Central Salt and Marine Chemicals Research Institute (CSIR), Gijubhai Badheka Marg, Bhavnagar 364 021, Gujarat, India.
Bioresour Technol. 2012 Jan;103(1):180-5. doi: 10.1016/j.biortech.2011.10.015. Epub 2011 Oct 13.
The present study describes production of bio-ethanol from fresh red alga, Kappaphycus alvarezii. It was crushed to expel sap--a biofertilizer--while residual biomass was saccharified at 100 °C in 0.9 N H2SO4. The hydrolysate was repeatedly treated with additional granules to achieve desired reducing sugar concentration. The best yields for saccharification, inclusive of sugar loss in residue, were 26.2% and 30.6% (w/w) at laboratory (250 g) and bench (16 kg) scales, respectively. The hydrolysate was neutralized with lime and the filtrate was desalted by electrodialysis.

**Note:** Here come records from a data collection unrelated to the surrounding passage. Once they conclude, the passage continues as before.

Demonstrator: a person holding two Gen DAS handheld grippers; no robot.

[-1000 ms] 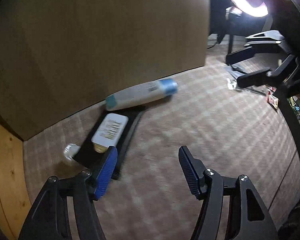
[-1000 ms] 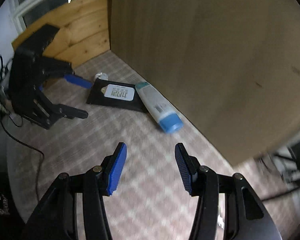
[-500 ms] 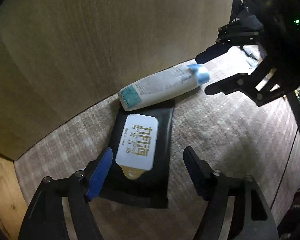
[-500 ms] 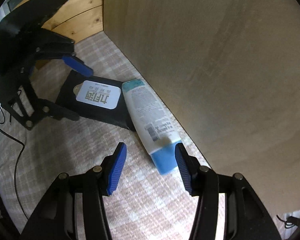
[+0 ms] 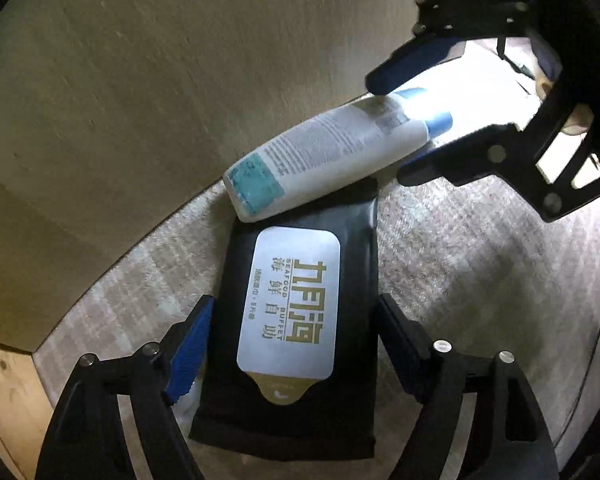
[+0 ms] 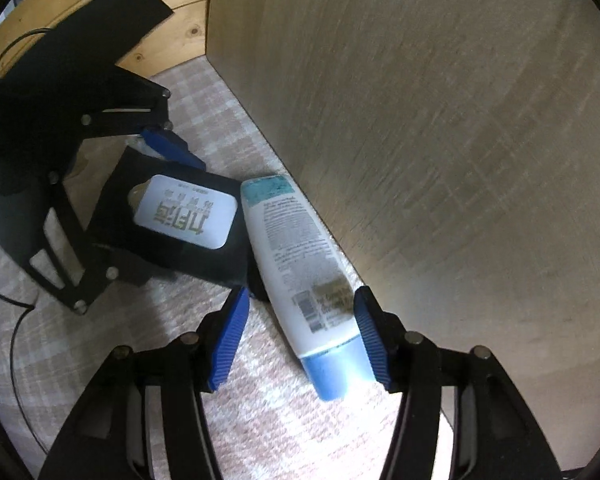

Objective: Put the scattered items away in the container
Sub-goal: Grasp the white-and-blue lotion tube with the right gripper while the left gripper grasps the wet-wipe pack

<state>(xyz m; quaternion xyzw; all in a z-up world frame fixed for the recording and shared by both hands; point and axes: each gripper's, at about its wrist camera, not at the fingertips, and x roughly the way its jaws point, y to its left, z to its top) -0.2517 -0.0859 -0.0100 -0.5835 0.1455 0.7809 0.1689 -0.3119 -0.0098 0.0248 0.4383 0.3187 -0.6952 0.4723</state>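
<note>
I am straddling the black wipes pack (image 5: 300, 320) at lower centre with my left gripper (image 5: 296, 344), jaws wide. My right gripper (image 6: 300, 336) is flanking the white bottle (image 6: 296, 256), also wide. The bottle is lying against a tall board (image 6: 440, 120) and overlapping the pack's far end on the checked cloth (image 5: 480, 280).

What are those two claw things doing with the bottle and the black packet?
Someone is tidying up with two grabbers. The left gripper is open around the black wipes pack, one finger on each side. The right gripper is open around the blue-capped end of the white bottle. Both things lie on the checked cloth beside a tall box. Nothing is lifted.
</note>
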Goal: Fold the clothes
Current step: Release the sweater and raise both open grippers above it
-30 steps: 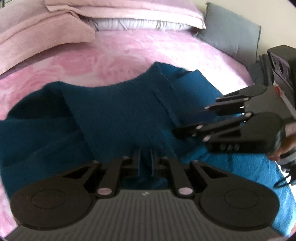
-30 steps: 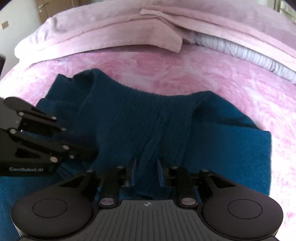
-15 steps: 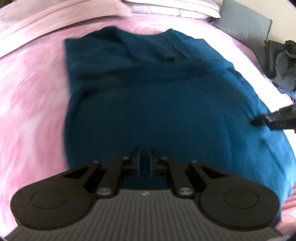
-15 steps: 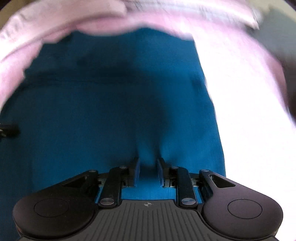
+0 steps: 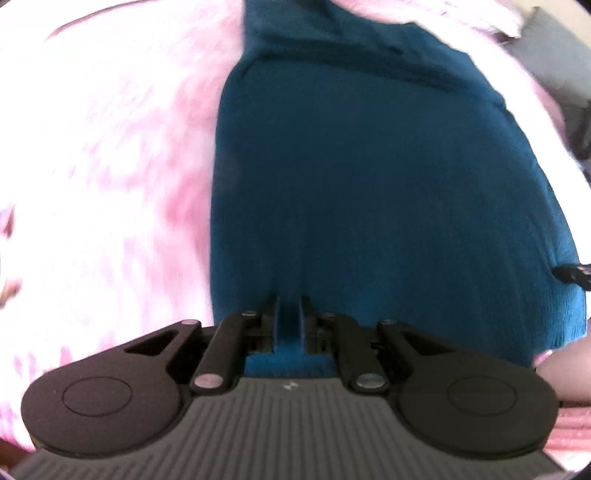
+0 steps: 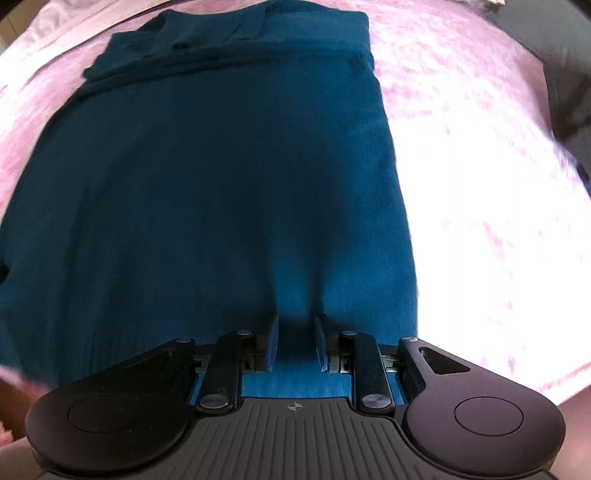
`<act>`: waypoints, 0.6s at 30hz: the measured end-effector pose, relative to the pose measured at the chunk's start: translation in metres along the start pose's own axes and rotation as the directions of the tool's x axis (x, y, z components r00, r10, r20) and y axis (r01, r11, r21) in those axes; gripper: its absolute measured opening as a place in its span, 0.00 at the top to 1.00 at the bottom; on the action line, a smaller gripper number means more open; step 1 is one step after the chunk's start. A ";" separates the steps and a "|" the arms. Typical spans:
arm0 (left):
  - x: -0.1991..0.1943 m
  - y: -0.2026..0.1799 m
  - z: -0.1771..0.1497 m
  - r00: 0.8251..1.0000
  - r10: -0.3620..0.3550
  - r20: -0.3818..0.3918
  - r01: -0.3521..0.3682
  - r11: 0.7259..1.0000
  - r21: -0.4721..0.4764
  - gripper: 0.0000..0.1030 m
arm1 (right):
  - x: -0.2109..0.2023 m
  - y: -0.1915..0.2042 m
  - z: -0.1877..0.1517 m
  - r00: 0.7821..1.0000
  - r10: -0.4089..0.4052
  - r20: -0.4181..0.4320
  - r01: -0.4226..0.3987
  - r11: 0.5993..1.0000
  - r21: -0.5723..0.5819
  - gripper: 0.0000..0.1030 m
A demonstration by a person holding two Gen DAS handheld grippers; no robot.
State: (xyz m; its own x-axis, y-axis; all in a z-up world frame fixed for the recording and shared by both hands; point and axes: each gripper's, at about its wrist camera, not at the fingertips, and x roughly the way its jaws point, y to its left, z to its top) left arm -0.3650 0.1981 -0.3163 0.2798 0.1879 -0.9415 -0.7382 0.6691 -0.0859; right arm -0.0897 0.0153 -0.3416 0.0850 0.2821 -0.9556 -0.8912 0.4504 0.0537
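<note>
A dark teal knit garment [image 5: 369,177] [image 6: 214,177] lies stretched lengthwise over the pink bed cover [image 5: 110,155]. My left gripper [image 5: 289,306] is shut on the garment's near edge, close to its left side. My right gripper [image 6: 296,325] is shut on a pinch of the same near edge, close to its right side. The cloth runs taut from both grips to the far end, where a folded-in sleeve and collar bunch up [image 6: 207,40]. The tip of the right gripper [image 5: 574,274] shows at the right edge of the left wrist view.
The pink floral bed cover [image 6: 461,140] spreads on both sides of the garment. Pale pink bedding [image 5: 424,11] lies beyond the garment's far end. Dark grey items [image 6: 554,48] sit at the far right. A hand [image 5: 565,373] shows at the lower right.
Both grippers have pulled the garment's edge back toward me, away from the pillows. The bunched cloth has drawn out flat and long, and the two grippers have spread apart.
</note>
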 end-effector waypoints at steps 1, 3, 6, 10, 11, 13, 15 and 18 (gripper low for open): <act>-0.009 -0.009 -0.007 1.000 0.010 -0.004 -0.010 1.000 -0.026 0.93 | -0.004 -0.003 -0.007 1.000 0.006 -0.021 -0.007 1.000 -0.024 0.78; -0.031 -0.030 -0.019 1.000 0.020 0.003 -0.020 0.997 -0.075 0.92 | -0.017 -0.009 -0.019 0.999 0.006 -0.050 -0.009 0.998 -0.060 0.78; -0.078 -0.069 -0.028 0.997 0.018 0.073 -0.010 0.993 -0.119 0.92 | -0.057 -0.021 -0.034 0.999 0.041 -0.005 -0.042 0.996 -0.074 0.78; -0.143 -0.115 -0.033 0.989 0.042 0.139 -0.024 0.991 -0.129 0.90 | -0.124 -0.036 -0.042 0.989 0.118 0.093 -0.113 0.992 -0.061 0.66; -0.158 -0.124 -0.035 0.986 0.054 0.157 -0.034 0.991 -0.128 0.88 | -0.137 -0.038 -0.042 0.987 0.130 0.099 -0.124 0.990 -0.065 0.56; -0.189 -0.142 -0.040 0.978 0.079 0.192 -0.055 0.990 -0.129 0.76 | -0.164 -0.040 -0.044 0.980 0.145 0.134 -0.135 0.987 -0.086 0.33; -0.211 -0.154 -0.047 0.970 0.098 0.221 -0.070 0.989 -0.129 0.75 | -0.186 -0.041 -0.047 0.974 0.148 0.174 -0.131 0.986 -0.104 0.33; -0.233 -0.169 -0.059 0.963 0.122 0.240 -0.094 0.988 -0.126 0.71 | -0.208 -0.040 -0.060 0.969 0.156 0.190 -0.138 0.985 -0.106 0.33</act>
State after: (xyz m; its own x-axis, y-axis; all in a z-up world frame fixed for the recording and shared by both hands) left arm -0.3419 -0.0008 -0.1013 0.3264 0.4351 -0.8392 -0.8329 0.5522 -0.0376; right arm -0.0982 -0.1122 -0.1625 0.0279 0.5044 -0.8630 -0.9367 0.3146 0.1537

Saccharomyces cerevisiae (NCIM 3523) was used for ethanol production from this non-traditional bio-resource. Fermentation at laboratory and bench scales converted ca. 80% of reducing sugar into ethanol in near quantitative selectivity. A petrol vehicle was successfully run with E10 gasoline made from the seaweed-based ethanol. Co-production of ethanol and bio-fertilizer from this seaweed may emerge as a promising alternative to land-based bio-ethanol.
本研究描述了从新鲜红藻 Kappaphycus alvarezii 生产生物乙醇的过程。它被压碎以排出汁液——一种生物肥料——而剩余的生物质在 100°C 的 0.9N H2SO4 中糖化。水解物用额外的颗粒反复处理,以达到所需的还原糖浓度。在实验室(250 克)和台架(16 公斤)规模下,糖化的最佳收率,包括残渣中的糖损失,分别为 26.2%和 30.6%(w/w)。水解物用石灰中和,滤液用电渗析脱盐。非传统生物资源的乙醇生产采用酿酒酵母(NCIM 3523)。在实验室和台架规模的发酵中,约 80%的还原糖几乎定量地转化为乙醇。一辆汽油车成功地使用了由海藻基乙醇制成的 E10 汽油。从这种海藻中同时生产乙醇和生物肥料可能成为陆地生物乙醇的一种有前途的替代方案。